▶ Task directions:
The answer is all of the entries below, repeated exactly and free of pictures.

Top of Data to examine

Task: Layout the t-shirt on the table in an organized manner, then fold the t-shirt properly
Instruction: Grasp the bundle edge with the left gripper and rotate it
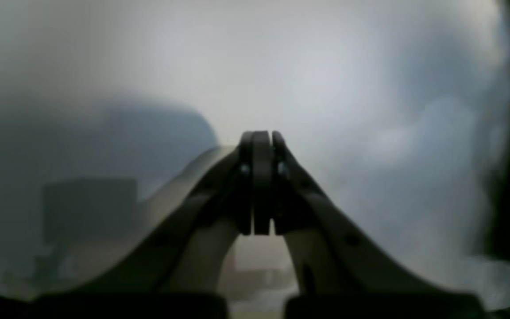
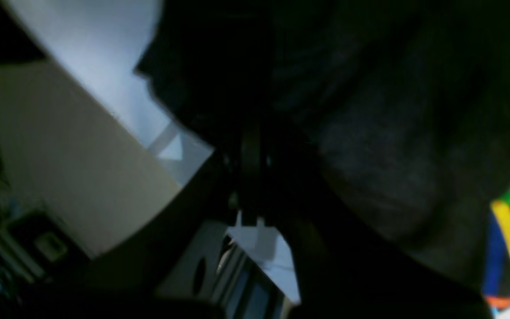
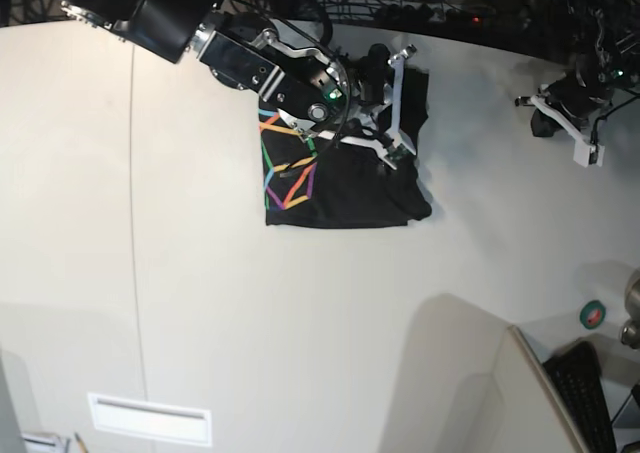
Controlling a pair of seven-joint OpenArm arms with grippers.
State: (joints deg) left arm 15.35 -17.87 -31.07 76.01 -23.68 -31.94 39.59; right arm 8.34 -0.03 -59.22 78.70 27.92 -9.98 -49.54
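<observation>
The black t-shirt (image 3: 345, 193) lies as a compact folded rectangle on the off-white table (image 3: 300, 323), its rainbow line graphic (image 3: 287, 168) facing up on the left part. My right gripper (image 3: 398, 151) reaches in from the upper left over the shirt's far right edge. In the right wrist view its dark fingers (image 2: 250, 146) are shut with black cloth of the t-shirt (image 2: 392, 155) bunched over their tips. My left gripper (image 3: 585, 153) hangs off to the right, apart from the shirt. In the left wrist view the left gripper (image 1: 261, 137) is shut with nothing between its fingers.
A thin dark seam (image 3: 135, 223) runs down the table's left part. A small white vent panel (image 3: 150, 418) sits at the front left. A green tape roll (image 3: 593, 314) and a keyboard (image 3: 590, 393) lie at the front right, beyond a raised panel edge.
</observation>
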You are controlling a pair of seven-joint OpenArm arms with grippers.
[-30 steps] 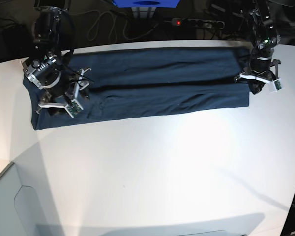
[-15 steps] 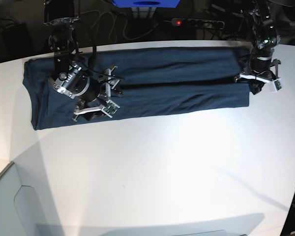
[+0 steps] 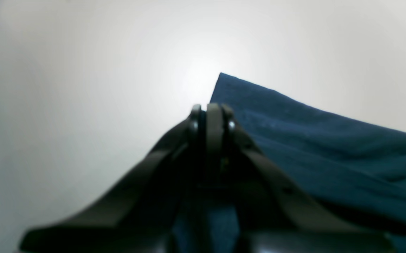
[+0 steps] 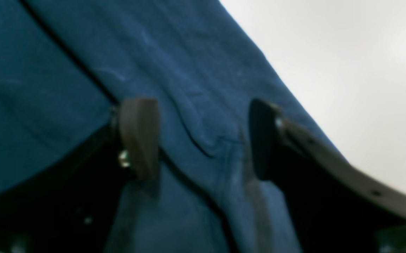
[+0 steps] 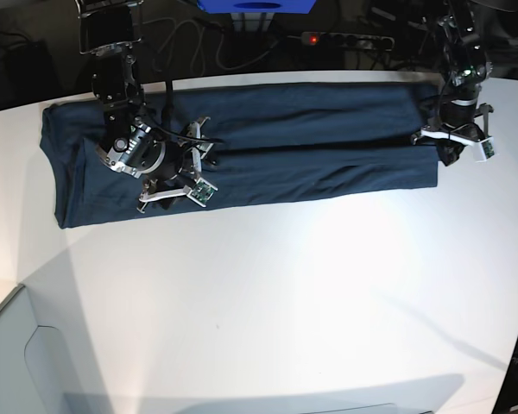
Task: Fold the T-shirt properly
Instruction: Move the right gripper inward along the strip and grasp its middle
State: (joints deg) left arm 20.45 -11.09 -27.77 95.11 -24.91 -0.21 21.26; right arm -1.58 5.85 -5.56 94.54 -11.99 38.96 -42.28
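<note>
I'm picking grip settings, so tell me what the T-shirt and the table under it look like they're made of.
T-shirt: soft matte navy cloth, likely a cotton knit; it lies limp with shallow wrinkles and a fine weave shows in the right wrist view. Table: smooth white hard surface with a slight sheen from the lamp glare, perhaps laminate or painted board.

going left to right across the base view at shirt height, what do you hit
Bare table → collar-side end of the T-shirt → right gripper over the cloth, fingers apart → long folded stretch of shirt → left gripper at the shirt's other end, fingers shut.
</note>
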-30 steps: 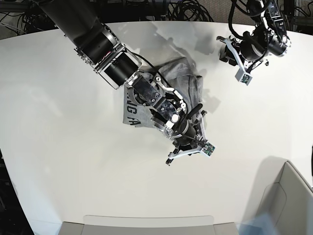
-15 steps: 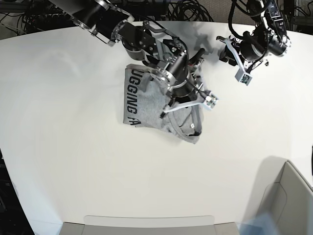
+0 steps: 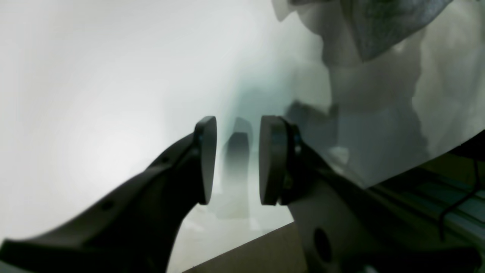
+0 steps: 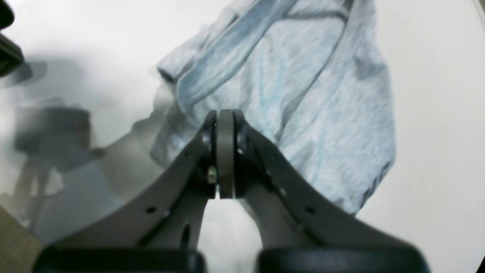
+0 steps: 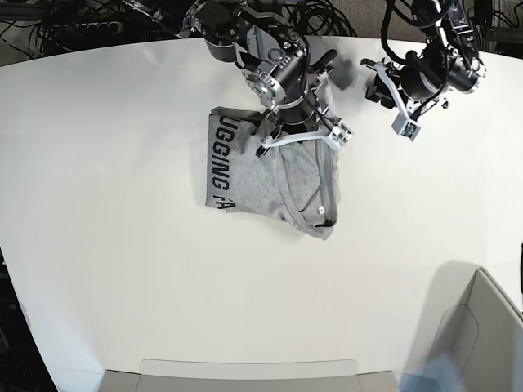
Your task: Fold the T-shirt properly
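T-shirt [image 5: 274,175] lies mid-desk [image 5: 122,269], half folded, lettering at left edge. Right gripper [image 4: 223,151] above T-shirt's far edge, jaws together, empty. Left gripper [image 3: 237,159] right of T-shirt, jaws apart, empty. Advice: pinch 1 layer at edge, fold flat, align hems.

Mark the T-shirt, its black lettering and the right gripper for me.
T-shirt [image 5: 302,175]: base view, plain grey cloth near its middle.
black lettering [image 5: 221,163]: base view, printed strip along one edge.
right gripper [image 4: 225,151]: right wrist view, between its shut fingertips.

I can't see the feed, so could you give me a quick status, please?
Left gripper open, empty. Right gripper shut, empty. T-shirt bunched on table. Nothing in the way.
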### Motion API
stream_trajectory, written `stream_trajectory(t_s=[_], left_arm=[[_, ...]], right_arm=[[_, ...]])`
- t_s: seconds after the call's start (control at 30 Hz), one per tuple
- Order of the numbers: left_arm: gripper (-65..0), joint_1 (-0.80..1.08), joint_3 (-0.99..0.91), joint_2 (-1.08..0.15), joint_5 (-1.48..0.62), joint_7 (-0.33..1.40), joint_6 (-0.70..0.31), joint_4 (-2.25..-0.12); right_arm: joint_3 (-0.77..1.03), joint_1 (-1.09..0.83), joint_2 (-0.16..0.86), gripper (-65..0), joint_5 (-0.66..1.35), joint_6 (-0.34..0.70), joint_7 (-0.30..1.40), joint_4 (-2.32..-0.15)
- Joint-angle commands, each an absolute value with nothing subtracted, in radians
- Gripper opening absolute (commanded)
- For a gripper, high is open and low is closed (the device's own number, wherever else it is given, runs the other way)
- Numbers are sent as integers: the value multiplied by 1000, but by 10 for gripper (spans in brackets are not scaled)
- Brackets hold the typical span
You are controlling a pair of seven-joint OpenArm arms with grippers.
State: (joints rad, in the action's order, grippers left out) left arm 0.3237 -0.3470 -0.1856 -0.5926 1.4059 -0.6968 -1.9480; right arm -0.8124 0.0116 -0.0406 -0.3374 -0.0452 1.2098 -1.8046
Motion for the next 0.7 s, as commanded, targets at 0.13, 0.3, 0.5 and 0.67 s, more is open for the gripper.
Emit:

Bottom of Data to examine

▶ Result of the task:
Task: Layout the t-shirt on the table in an organized manner, then fold the t-shirt properly
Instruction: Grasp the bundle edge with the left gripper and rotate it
Controlling a pair of seven-joint OpenArm arms with grippers.
State: (joints deg) left arm 15.35 -17.87 -31.07 76.01 -23.68 -31.94 39.59; right arm 8.34 -0.03 -59.22 78.70 27.92 -9.98 -49.54
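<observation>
The black t-shirt (image 3: 345, 193) lies as a compact folded rectangle on the off-white table (image 3: 300, 323), its rainbow line graphic (image 3: 287, 168) facing up on the left part. My right gripper (image 3: 398, 151) reaches in from the upper left over the shirt's far right edge. In the right wrist view its dark fingers (image 2: 250, 146) are shut with black cloth of the t-shirt (image 2: 392, 155) bunched over their tips. My left gripper (image 3: 585, 153) hangs off to the right, apart from the shirt. In the left wrist view the left gripper (image 1: 261, 137) is shut with nothing between its fingers.
A thin dark seam (image 3: 135, 223) runs down the table's left part. A small white vent panel (image 3: 150, 418) sits at the front left. A green tape roll (image 3: 593, 314) and a keyboard (image 3: 590, 393) lie at the front right, beyond a raised panel edge.
</observation>
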You are controlling a pair of seven-joint OpenArm arms with grippers.
[-30 steps] 
[-15 steps] 
[+0 steps] 
[+0 steps] 
[+0 steps] 
Task: Fold the T-shirt properly
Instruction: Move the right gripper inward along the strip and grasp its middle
State: (joints deg) left arm 20.45 -11.09 -27.77 95.11 -24.91 -0.21 21.26; right arm -1.58 5.85 -5.56 94.54 -11.99 38.96 -42.28
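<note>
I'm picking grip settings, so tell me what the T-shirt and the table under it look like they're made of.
T-shirt: soft matte navy cloth, likely a cotton knit; it lies limp with shallow wrinkles and a fine weave shows in the right wrist view. Table: smooth white hard surface with a slight sheen from the lamp glare, perhaps laminate or painted board.

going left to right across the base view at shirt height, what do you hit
Bare table → collar-side end of the T-shirt → right gripper over the cloth, fingers apart → long folded stretch of shirt → left gripper at the shirt's other end, fingers shut.
</note>
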-30 steps: 
-15 steps: 
+0 steps: 
+0 steps: 
+0 steps: 
Your task: Fold the T-shirt properly
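T-shirt [image 5: 274,175] lies mid-desk [image 5: 122,269], half folded, lettering at left edge. Right gripper [image 4: 223,151] above T-shirt's far edge, jaws together, empty. Left gripper [image 3: 237,159] right of T-shirt, jaws apart, empty. Advice: pinch 1 layer at edge, fold flat, align hems.

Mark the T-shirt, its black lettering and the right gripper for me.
T-shirt [image 5: 302,175]: base view, plain grey cloth near its middle.
black lettering [image 5: 221,163]: base view, printed strip along one edge.
right gripper [image 4: 225,151]: right wrist view, between its shut fingertips.

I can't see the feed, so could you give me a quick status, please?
Left gripper open, empty. Right gripper shut, empty. T-shirt bunched on table. Nothing in the way.
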### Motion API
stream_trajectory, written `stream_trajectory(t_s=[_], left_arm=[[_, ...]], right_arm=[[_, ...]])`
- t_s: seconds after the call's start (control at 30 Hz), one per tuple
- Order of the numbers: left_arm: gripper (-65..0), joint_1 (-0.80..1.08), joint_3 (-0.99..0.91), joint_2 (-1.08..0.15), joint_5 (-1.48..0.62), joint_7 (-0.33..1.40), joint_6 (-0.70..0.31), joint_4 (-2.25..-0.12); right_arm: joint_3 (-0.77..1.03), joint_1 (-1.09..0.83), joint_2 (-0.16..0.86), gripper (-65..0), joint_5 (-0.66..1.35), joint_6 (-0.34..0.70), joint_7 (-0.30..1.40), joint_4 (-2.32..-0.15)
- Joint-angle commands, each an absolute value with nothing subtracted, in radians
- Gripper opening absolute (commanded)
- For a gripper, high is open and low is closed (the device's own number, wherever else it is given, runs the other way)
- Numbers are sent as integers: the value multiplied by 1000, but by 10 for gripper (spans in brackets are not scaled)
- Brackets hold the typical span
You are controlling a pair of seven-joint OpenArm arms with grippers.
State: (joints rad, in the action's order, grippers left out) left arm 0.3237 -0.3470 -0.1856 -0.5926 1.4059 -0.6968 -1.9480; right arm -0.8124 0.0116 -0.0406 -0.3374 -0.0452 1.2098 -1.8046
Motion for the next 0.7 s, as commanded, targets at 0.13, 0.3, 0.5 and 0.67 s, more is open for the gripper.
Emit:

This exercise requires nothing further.